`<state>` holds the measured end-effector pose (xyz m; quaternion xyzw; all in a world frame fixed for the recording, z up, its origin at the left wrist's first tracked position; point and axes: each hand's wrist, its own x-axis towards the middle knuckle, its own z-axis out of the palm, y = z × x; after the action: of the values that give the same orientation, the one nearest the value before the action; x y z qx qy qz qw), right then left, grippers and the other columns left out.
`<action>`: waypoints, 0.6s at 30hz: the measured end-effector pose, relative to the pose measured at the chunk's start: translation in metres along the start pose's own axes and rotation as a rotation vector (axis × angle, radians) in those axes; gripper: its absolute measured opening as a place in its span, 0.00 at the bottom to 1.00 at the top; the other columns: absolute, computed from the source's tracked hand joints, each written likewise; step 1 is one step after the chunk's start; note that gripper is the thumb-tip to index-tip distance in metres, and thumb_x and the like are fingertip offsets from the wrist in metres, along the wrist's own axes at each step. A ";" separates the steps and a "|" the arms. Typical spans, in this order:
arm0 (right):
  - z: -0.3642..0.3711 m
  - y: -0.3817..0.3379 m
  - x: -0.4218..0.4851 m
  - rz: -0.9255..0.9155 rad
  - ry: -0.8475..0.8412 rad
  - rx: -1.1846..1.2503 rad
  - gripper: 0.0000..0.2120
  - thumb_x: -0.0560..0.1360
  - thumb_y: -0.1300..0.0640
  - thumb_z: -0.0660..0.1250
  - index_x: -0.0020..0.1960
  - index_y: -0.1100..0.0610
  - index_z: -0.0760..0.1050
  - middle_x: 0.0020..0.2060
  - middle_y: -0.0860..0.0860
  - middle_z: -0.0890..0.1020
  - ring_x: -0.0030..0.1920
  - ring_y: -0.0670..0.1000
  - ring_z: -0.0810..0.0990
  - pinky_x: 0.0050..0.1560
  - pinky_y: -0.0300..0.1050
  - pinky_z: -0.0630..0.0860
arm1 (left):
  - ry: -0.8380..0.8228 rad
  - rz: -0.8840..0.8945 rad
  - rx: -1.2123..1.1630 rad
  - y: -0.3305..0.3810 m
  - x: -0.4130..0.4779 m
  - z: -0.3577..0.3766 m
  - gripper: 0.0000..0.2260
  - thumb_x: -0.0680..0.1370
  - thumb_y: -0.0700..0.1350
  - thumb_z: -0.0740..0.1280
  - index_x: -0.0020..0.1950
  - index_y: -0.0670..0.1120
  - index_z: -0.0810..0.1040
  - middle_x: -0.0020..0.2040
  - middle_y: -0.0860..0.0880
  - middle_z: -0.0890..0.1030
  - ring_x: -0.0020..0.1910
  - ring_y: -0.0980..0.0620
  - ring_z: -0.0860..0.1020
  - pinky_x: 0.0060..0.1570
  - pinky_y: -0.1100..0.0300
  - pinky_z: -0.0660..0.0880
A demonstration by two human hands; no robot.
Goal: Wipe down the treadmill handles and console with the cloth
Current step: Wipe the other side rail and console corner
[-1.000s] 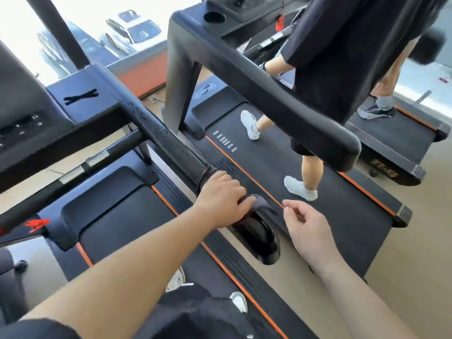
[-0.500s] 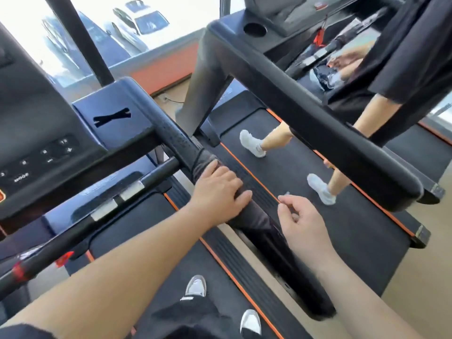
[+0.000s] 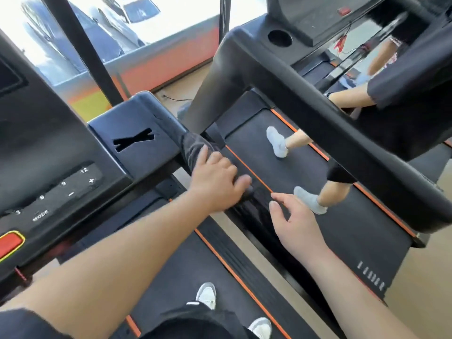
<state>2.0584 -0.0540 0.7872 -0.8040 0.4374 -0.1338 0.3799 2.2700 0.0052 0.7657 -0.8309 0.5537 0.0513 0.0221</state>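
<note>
- Standing on the dark belt (image 3: 186, 272) of the near treadmill, the person is showing two pale shoes (image 3: 206, 294) at the bottom edge of the view.
- Both bare forearms are reaching forward from the lower corners toward the treadmill's right-hand handle (image 3: 252, 206).
- The right hand (image 3: 296, 223) is hanging released, fingers loosely spread and holding nothing, just to the right of the handle; whether its fingertips are touching the bar is not clear.
- The handle, a glossy black bar, is sloping from the console's side down toward the person and passing between the two hands.
- The left hand (image 3: 215, 182) is grasping the cloth (image 3: 193, 148), with its fingers bending over the covered bar and its thumb pointing across to the right.
- The cloth, dark grey, is lying wrapped over the upper part of the handle, just below where the bar meets the console, and is sticking out beyond the fingertips.
- The console (image 3: 49, 155) is filling the left side, carrying a slanting row of buttons (image 3: 71, 189), a red button (image 3: 9, 243) near the left edge and a side tray (image 3: 156, 155) with a cross-shaped slot.
- A second treadmill (image 3: 342, 133) is standing alongside on the right, with a round cup holder (image 3: 280, 37) in its top.
- Another person in white shoes (image 3: 277, 141) is walking on that machine's orange-edged belt.
- Parked cars (image 3: 137, 13) are showing through the window at the far top.
</note>
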 end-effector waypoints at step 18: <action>-0.016 0.016 -0.030 0.056 0.131 -0.021 0.11 0.80 0.59 0.66 0.61 0.55 0.82 0.56 0.44 0.83 0.57 0.43 0.78 0.62 0.44 0.75 | -0.138 0.415 0.033 0.032 0.006 -0.004 0.28 0.81 0.62 0.45 0.50 0.53 0.83 0.50 0.52 0.85 0.54 0.46 0.81 0.56 0.50 0.71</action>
<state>2.0228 -0.0435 0.7897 -0.7850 0.4851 -0.1709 0.3454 2.2428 -0.0127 0.7701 -0.6930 0.7109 0.1023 0.0623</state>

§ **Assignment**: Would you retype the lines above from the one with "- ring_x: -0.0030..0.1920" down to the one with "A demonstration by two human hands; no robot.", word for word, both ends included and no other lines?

§ **Answer section**:
  - ring_x: -0.0030..0.1920
  - ring_y: -0.0670..0.1000
  - ring_z: -0.0810..0.0990
  - pinky_x: 0.0050..0.1560
  - pinky_y: -0.0300..0.1050
  - pinky_z: -0.0630..0.0860
arm1 (left):
  - ry: -0.8380..0.8228 rad
  - rz: -0.8840..0.8945 rad
  - rx: -1.2123..1.1630 rad
  - y: -0.3305..0.3810 m
  - x: -0.4130..0.4779 m
  - z: -0.3577..0.3766 m
  - gripper: 0.0000..0.2260
  - thumb_x: -0.0680..0.1370
  - thumb_y: -0.0700..0.1350
  - thumb_z: -0.0740..0.1280
  - index_x: -0.0020..0.1950
  - index_y: -0.0670..0.1120
  - index_z: -0.0810..0.1040
  - middle_x: -0.0020..0.2040
  - middle_y: -0.0860..0.0880
  - middle_z: -0.0890..0.1030
  - ring_x: -0.0020..0.1910
  - ring_y: -0.0980..0.0620
  - ring_z: -0.0860..0.1020
  - pinky_x: 0.0060..0.1570
  - pinky_y: -0.1100..0.0300
  - pinky_z: -0.0660..0.0880
A demonstration by two human hands; no robot.

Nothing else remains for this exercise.